Note: This article is a sidebar to this issue's feature story, "Written in the Rings."
Sure, counting tree rings might sound like a cushy job. But before you set out into the bristlecone pines, make sure you know what you’re in for. A few of the basic requirements:
Strong legs. Since the clearest records of climate are found in harsh environments such as mountain slopes and steep, rocky hillsides, the best field sites are usually a long haul from the nearest road. Lisa Graumlich, a former faculty member of the tree-ring lab and the current director of the Big Sky Institute in Bozeman, Mont., admits to "a bit of a reputation as a slave driver" earned during her research adventures in the highest peaks of the Great Basin. "But I never killed anybody!" she protests.

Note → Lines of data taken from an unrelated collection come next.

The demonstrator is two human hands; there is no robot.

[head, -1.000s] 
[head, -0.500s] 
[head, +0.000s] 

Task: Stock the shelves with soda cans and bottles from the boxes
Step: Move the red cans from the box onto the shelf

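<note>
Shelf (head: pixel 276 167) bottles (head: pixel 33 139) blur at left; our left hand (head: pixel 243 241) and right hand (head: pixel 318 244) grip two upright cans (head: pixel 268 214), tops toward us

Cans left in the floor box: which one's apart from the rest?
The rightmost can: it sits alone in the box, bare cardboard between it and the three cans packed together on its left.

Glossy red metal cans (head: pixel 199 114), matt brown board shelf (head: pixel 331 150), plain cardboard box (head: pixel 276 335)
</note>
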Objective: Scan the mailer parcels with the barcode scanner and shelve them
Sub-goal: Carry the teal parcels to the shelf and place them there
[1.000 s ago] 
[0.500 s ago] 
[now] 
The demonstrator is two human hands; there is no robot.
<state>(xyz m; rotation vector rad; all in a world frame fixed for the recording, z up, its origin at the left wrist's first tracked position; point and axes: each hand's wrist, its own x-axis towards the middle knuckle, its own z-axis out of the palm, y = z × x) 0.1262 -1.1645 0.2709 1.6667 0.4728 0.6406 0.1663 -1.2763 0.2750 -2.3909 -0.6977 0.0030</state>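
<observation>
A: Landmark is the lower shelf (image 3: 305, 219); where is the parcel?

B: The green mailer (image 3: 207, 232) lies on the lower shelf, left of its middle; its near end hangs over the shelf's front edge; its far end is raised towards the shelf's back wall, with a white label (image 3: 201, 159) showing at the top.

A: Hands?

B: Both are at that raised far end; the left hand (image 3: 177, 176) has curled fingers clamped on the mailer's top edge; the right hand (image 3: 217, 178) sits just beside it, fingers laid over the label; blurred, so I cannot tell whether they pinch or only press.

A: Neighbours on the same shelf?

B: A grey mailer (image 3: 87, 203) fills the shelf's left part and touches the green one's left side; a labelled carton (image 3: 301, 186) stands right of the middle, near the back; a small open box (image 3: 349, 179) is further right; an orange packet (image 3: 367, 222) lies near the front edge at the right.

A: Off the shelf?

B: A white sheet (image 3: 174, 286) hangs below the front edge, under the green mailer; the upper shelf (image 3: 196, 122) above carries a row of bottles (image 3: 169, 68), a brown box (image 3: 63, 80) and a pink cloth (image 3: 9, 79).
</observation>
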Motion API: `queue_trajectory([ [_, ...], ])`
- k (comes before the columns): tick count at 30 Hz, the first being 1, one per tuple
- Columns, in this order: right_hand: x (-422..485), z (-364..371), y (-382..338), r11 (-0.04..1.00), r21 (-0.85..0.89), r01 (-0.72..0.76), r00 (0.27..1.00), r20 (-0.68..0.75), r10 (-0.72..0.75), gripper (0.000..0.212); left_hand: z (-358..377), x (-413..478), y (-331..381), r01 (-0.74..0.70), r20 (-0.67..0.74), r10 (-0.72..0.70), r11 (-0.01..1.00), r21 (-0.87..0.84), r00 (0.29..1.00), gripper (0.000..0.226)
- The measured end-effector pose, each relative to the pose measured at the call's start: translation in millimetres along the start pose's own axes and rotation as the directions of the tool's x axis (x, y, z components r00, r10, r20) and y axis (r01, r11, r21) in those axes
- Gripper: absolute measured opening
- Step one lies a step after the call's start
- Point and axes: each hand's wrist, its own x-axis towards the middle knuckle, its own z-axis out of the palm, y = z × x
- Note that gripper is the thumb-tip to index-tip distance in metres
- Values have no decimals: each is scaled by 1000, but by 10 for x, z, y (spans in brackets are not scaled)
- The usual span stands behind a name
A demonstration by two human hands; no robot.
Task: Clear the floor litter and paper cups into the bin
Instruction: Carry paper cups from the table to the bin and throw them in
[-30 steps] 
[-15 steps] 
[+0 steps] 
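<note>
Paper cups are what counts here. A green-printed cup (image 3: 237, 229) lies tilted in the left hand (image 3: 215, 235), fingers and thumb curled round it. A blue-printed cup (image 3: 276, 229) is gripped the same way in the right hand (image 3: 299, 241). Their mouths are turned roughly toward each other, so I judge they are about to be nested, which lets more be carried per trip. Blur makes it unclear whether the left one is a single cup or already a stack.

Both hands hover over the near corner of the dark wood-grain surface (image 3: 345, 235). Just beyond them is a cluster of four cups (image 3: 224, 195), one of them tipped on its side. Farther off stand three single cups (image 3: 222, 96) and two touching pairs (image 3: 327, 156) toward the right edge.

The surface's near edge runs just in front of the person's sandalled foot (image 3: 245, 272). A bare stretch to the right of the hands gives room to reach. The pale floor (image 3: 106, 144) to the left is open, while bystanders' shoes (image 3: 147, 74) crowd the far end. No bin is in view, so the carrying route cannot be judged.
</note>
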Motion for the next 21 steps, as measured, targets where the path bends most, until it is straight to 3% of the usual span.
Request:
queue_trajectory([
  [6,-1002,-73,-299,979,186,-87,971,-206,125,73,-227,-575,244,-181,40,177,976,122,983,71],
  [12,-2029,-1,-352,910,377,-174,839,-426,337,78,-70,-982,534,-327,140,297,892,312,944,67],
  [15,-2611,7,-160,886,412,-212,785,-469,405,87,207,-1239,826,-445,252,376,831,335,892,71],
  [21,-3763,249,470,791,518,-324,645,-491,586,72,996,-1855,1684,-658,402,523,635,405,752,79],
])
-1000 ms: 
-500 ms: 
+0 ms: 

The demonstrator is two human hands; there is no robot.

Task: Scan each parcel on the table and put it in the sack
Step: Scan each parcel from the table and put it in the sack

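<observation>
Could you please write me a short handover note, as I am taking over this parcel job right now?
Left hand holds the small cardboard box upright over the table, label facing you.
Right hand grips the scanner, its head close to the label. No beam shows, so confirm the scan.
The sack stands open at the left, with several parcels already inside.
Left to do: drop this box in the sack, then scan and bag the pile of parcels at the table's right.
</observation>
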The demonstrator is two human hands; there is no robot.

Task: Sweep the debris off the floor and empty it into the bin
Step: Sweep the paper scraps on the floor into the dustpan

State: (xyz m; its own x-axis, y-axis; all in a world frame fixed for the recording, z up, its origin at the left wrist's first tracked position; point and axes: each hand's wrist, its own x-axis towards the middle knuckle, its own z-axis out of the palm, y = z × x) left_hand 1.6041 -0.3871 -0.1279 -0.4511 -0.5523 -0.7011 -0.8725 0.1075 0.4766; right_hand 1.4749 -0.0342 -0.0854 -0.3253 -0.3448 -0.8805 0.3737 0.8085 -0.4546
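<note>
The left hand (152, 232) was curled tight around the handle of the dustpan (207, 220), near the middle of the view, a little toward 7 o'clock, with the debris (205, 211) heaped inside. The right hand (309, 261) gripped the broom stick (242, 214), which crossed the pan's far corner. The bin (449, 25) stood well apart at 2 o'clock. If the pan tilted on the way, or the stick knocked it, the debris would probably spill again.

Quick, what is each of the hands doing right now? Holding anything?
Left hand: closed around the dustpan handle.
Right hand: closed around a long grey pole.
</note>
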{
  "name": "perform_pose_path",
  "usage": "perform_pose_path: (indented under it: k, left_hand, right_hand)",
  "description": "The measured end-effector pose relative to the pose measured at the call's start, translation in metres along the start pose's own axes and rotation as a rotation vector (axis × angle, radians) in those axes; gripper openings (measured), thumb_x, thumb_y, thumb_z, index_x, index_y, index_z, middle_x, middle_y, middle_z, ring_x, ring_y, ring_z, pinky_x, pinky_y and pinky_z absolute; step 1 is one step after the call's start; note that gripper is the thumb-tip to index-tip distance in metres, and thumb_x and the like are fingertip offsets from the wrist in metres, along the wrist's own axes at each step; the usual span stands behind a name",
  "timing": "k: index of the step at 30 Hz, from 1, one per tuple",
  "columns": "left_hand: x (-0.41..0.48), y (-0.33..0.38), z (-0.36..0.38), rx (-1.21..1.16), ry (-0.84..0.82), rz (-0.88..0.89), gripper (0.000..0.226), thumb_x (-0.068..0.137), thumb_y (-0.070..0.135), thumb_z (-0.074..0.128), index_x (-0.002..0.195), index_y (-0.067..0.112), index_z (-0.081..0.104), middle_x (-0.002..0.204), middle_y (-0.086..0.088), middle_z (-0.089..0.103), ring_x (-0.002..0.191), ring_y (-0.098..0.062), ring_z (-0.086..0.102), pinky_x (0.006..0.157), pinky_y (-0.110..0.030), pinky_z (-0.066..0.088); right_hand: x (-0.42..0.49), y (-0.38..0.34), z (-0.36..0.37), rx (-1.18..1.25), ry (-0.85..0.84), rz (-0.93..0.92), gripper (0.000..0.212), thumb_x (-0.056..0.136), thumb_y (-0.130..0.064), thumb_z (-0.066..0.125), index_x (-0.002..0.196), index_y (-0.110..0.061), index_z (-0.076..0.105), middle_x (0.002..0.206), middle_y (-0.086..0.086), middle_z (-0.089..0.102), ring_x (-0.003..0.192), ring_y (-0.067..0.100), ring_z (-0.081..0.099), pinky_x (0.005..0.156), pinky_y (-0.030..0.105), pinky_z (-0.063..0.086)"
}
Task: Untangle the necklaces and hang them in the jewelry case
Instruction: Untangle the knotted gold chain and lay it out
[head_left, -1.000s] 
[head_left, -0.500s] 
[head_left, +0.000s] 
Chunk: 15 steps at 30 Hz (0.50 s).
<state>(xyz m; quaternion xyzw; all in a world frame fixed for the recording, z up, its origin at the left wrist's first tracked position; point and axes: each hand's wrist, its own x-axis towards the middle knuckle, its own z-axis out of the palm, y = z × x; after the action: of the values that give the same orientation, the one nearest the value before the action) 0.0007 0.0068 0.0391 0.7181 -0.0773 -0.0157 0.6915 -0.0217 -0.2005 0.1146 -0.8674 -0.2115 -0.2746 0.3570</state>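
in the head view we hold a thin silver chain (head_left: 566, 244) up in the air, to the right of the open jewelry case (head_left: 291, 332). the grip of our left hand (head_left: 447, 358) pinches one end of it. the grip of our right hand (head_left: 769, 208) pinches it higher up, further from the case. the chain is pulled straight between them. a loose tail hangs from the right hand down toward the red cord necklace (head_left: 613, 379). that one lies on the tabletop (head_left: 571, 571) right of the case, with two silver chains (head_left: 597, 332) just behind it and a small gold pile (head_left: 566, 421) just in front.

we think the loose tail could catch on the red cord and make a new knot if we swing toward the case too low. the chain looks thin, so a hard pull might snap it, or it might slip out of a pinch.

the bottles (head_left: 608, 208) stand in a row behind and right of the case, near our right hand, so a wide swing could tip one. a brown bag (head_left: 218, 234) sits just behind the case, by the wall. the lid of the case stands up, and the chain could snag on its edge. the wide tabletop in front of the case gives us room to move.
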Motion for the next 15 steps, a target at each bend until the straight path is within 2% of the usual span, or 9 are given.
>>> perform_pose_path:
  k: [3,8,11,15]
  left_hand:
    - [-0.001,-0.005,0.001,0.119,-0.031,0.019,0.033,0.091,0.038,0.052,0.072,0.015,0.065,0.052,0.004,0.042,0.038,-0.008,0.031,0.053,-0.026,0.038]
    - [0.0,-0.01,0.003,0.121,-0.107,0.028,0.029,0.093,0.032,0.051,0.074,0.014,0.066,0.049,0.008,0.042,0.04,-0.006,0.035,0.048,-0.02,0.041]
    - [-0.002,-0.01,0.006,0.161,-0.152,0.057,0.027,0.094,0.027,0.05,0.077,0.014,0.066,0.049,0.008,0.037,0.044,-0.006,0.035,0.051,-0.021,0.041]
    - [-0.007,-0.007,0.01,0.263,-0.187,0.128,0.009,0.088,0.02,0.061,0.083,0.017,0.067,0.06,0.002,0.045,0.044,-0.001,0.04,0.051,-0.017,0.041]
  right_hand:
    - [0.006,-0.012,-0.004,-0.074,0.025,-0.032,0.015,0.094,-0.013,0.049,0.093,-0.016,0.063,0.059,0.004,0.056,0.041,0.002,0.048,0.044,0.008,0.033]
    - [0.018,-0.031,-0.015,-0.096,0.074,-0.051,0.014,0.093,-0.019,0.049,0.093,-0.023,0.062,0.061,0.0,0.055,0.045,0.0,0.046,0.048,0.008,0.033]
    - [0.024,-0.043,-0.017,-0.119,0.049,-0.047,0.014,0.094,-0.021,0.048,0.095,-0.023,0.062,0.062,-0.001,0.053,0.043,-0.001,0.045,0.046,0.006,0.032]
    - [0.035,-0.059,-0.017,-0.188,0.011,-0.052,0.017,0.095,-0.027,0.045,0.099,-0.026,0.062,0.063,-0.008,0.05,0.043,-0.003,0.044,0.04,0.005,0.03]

Patience, patience, patience. Though computers have sped up the process in recent decades, crossdating a set of tree-ring samples still takes a near-pathological love of detail. Crossdaters spend hours staring through microscopes at finely sanded pieces of wood, comparing multiple samples to pick out misleading false and missing rings. Though some researchers farm out the labor to graduate students, many dendrochronologists still find crossdating satisfying — even thrilling. "There’s a certain ‘aha!’ every time you date a piece of wood," says lab director and fire ecologist Tom Swetnam.
Love of statistical gymnastics. Making sense of the tree-ring record is no easy task, as botanist Hal Fritts discovered. Accurately isolating a single variable — say rainfall — from the multiple factors that influence tree growth requires a tolerance for big datasets, an affection for mind-bending statistics, and, last but not least, a very comfortable office chair.